St. Jude Medical
Instead, analysts who read into the clinical trial data for the Genesis implanted device were split. While one analyst was impressed by the data, another said that Genesis may still need more clinical evidence to prove its worth to the U.S. Food and Drug Administration.
So was the trial as successful as St. Jude Medical hoped? The company still expects European approval and a product launch later this year.
But St. Jude spokeswoman Denise Landry wouldn't comment on whether the company plans to do a second clinical trial or whether it is confident it will win approval from the FDA without it.
"We will meet with the U.S. Food and Drug Administration later this year to determine next steps," Landry stated via email.
St. Jude Medical, the Minnesota maker of new innovative medical devices, enlisted 157 study participants, who on average suffered from headaches 26 days per month. There were two groups: one that started getting treatment from Genesis right away, and another whose device didn't start working for another 12 weeks. Genesis delivers mild electrical pulses to leads placed under the skin at the back of the head to stimulate the occipital nerve, as part of the migraine treatment.
The trial measured data at 12 weeks and then again at 12 months.What J.P. Morgan analyst Michael Weinstein called "impressive" were the results between the two groups at 12 weeks. Patients who got treatment immediately after the device was implanted reported a 28 percent reduction in the number of days they had headaches (seven fewer days a month) compared to the group who didn't get the treatment immediately.
In his research note on June 23, Weinstein also noted that the device had only a 1 percent overall rate of serious device or procedure-related adverse events.
Weinstein said these clinical trials results would be enough for St.
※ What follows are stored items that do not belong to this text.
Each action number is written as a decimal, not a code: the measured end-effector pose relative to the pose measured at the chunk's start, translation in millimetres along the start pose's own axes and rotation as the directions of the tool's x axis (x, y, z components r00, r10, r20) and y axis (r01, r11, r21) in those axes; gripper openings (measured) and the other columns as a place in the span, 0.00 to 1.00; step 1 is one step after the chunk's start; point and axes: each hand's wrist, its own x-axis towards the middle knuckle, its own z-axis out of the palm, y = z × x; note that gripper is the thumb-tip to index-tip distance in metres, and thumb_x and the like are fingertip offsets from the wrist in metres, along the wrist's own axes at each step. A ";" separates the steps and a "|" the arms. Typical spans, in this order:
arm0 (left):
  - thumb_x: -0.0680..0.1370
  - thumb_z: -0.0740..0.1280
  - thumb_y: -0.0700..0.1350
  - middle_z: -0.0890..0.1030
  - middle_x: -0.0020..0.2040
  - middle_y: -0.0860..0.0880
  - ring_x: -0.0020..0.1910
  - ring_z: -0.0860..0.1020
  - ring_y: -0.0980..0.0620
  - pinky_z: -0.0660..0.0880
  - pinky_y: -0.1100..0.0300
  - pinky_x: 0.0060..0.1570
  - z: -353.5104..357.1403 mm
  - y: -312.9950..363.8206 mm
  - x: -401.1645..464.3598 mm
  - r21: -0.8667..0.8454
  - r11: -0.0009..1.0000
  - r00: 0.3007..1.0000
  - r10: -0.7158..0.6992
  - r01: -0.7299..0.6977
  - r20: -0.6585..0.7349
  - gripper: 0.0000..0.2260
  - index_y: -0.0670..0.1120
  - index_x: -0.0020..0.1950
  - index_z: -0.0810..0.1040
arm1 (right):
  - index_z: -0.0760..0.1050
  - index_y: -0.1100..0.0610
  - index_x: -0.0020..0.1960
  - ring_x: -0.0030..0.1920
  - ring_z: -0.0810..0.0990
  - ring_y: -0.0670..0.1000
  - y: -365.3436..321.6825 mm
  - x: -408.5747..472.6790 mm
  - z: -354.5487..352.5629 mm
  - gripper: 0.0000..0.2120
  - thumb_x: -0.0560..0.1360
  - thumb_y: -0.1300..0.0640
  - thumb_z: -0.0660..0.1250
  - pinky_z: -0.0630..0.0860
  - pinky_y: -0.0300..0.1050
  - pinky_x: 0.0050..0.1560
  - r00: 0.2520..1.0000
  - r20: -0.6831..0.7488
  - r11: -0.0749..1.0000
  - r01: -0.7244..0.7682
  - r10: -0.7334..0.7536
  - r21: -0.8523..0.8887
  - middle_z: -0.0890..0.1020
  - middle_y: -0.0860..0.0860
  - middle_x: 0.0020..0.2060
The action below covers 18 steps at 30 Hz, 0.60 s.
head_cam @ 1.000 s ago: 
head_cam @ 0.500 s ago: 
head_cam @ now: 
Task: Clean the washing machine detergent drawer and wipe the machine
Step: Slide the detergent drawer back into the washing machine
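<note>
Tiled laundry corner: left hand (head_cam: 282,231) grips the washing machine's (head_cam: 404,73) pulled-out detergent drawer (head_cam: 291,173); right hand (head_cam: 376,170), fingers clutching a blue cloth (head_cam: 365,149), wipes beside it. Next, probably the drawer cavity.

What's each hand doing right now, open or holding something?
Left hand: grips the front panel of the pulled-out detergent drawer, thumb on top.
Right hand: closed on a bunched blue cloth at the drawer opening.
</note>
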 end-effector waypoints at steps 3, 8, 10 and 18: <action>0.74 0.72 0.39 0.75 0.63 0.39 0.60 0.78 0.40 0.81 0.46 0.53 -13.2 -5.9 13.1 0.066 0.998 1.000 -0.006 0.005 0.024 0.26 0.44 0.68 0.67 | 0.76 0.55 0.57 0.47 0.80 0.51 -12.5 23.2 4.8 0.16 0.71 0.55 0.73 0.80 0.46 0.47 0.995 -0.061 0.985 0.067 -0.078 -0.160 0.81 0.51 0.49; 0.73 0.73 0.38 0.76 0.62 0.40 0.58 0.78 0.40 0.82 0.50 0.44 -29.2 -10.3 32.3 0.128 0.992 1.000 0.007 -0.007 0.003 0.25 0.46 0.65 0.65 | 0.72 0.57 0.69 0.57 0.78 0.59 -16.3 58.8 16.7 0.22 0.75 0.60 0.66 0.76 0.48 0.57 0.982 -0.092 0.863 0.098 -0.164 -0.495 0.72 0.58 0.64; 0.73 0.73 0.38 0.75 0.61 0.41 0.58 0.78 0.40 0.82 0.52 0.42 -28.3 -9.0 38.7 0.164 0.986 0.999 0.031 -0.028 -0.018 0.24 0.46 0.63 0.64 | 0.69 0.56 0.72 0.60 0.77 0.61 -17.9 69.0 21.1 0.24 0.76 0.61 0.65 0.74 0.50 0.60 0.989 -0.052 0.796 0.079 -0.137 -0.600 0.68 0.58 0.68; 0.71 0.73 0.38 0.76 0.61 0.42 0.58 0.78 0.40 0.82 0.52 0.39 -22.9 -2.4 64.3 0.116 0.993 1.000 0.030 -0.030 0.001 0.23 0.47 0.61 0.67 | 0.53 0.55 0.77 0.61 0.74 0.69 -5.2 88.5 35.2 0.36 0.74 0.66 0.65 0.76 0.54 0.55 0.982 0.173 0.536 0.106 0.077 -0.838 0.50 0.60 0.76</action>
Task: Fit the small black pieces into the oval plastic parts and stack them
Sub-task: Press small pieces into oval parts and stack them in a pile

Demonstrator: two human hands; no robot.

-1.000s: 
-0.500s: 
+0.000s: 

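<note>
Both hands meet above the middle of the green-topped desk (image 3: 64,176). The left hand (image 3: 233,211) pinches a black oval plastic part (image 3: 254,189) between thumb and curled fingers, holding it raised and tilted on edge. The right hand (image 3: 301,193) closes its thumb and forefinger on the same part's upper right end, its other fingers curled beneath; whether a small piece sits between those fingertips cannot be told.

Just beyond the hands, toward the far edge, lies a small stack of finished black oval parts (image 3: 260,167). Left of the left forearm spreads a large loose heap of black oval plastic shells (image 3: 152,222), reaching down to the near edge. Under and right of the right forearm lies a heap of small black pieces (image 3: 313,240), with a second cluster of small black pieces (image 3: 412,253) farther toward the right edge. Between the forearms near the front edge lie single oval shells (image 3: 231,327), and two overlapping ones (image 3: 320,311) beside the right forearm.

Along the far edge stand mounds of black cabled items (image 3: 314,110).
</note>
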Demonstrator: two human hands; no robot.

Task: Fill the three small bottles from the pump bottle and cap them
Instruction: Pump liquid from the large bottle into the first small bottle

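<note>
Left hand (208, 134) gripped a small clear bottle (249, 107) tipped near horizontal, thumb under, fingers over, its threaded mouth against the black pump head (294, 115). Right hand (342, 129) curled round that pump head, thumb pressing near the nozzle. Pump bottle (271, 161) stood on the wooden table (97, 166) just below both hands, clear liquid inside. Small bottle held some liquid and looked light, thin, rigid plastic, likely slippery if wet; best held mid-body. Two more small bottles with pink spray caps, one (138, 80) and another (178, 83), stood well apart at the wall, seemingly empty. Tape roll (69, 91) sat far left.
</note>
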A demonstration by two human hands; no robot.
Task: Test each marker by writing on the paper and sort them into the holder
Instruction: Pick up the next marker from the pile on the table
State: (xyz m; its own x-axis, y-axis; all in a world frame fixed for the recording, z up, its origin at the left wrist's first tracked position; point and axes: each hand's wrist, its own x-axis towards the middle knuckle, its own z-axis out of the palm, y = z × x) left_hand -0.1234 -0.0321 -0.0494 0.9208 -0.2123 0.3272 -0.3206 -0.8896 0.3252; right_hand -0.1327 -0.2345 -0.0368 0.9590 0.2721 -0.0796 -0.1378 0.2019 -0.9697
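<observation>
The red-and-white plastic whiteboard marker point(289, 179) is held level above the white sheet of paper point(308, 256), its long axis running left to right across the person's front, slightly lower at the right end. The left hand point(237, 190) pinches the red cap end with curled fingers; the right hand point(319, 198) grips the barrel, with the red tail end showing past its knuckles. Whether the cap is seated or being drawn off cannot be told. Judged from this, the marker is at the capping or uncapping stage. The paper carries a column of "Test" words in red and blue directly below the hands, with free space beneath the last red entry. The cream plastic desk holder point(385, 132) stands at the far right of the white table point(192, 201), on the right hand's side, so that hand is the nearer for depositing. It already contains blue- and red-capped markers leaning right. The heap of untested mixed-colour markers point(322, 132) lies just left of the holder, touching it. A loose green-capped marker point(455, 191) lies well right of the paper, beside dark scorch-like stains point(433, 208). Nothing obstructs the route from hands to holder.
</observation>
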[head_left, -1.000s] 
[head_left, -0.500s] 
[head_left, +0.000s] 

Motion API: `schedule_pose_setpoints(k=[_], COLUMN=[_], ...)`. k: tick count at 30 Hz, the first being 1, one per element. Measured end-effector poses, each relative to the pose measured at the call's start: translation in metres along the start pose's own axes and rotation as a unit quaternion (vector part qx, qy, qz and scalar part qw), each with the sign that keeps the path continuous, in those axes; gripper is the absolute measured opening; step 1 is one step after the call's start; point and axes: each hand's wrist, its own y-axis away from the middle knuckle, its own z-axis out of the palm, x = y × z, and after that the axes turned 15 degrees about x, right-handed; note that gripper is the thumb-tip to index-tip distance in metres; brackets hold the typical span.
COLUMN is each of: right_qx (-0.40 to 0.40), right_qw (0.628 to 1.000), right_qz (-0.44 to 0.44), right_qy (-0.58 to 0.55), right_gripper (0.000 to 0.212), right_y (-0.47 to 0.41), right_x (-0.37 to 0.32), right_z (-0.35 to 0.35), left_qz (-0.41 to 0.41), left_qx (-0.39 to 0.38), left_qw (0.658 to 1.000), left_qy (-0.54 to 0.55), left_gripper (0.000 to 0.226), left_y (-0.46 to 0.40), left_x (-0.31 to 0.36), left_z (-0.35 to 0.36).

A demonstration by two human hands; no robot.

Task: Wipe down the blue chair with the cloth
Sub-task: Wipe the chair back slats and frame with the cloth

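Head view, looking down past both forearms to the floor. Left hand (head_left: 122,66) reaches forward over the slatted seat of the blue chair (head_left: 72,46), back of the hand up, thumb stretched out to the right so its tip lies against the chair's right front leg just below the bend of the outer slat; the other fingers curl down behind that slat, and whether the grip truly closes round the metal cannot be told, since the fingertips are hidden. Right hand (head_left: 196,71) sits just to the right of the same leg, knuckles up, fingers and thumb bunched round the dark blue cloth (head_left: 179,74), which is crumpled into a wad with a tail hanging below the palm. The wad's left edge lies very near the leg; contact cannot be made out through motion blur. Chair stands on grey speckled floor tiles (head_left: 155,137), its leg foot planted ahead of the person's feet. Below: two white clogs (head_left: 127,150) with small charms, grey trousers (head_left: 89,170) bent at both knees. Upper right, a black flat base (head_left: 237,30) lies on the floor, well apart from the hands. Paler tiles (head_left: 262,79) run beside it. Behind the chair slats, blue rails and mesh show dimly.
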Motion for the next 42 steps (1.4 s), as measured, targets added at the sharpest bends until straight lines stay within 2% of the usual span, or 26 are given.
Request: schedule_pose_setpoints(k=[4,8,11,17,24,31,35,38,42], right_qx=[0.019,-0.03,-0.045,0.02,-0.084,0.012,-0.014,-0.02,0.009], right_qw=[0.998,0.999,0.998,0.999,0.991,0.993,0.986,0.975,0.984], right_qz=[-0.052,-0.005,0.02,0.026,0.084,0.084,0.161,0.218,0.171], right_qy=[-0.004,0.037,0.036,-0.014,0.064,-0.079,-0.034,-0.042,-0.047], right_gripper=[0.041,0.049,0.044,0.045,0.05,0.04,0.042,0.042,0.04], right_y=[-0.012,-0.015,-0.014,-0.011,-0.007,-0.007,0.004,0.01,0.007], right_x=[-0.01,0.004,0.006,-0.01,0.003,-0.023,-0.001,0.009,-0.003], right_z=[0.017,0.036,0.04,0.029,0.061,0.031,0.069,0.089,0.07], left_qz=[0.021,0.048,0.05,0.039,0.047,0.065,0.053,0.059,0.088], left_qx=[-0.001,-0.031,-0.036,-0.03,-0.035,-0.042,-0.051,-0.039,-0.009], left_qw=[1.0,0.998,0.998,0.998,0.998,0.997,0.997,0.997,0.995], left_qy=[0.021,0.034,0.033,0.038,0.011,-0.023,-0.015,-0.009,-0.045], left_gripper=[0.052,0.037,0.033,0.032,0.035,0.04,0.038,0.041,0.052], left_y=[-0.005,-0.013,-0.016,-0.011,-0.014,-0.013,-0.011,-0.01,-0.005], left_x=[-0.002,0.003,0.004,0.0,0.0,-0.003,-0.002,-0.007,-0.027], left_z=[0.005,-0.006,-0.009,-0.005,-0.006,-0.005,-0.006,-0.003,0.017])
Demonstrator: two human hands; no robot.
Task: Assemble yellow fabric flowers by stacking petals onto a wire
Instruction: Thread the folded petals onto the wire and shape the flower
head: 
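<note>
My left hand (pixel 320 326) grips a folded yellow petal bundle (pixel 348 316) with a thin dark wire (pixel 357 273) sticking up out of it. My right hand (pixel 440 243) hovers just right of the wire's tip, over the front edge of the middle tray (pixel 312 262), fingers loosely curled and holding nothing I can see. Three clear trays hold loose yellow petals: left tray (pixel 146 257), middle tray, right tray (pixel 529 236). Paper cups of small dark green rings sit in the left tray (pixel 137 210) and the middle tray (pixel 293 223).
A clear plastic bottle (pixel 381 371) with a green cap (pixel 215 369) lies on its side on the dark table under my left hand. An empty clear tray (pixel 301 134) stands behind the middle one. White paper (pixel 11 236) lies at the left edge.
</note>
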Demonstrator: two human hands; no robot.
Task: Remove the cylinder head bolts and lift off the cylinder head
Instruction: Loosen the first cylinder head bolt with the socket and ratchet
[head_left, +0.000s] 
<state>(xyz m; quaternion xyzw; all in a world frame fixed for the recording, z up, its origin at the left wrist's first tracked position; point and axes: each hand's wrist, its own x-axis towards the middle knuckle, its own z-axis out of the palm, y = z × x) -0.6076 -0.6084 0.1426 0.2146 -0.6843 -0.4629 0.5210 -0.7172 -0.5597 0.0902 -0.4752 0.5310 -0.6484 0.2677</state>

Jude Medical to win European regulatory approval for Genesis.
However, other analysts focused more on the fact that the clinical trial failed to meet the primary endpoint of the study as established by the U.S. Food and Drug Administration. The FDA wanted a statistically meaningful difference in patients who noted that their pain fell 50 percent. And St Jude Medical's product was able to show a meaningful difference at the 10 percent reduction rate all the way to 40 percent, but not at the 50 percent level that the FDA required.
And that's where Morgan Keegan analyst Jan Wald has a problem. In an Associated Press article, Wald said that the device may have problems in getting market clearance in the U.S. because it couldn't meet the primary goal of the clinical trial. He noted that St. Jude Medical may have "used too many surveys and created too many different measurements in order to prove the implant works."
Yet Wald maintained his "outperform rating on the stock."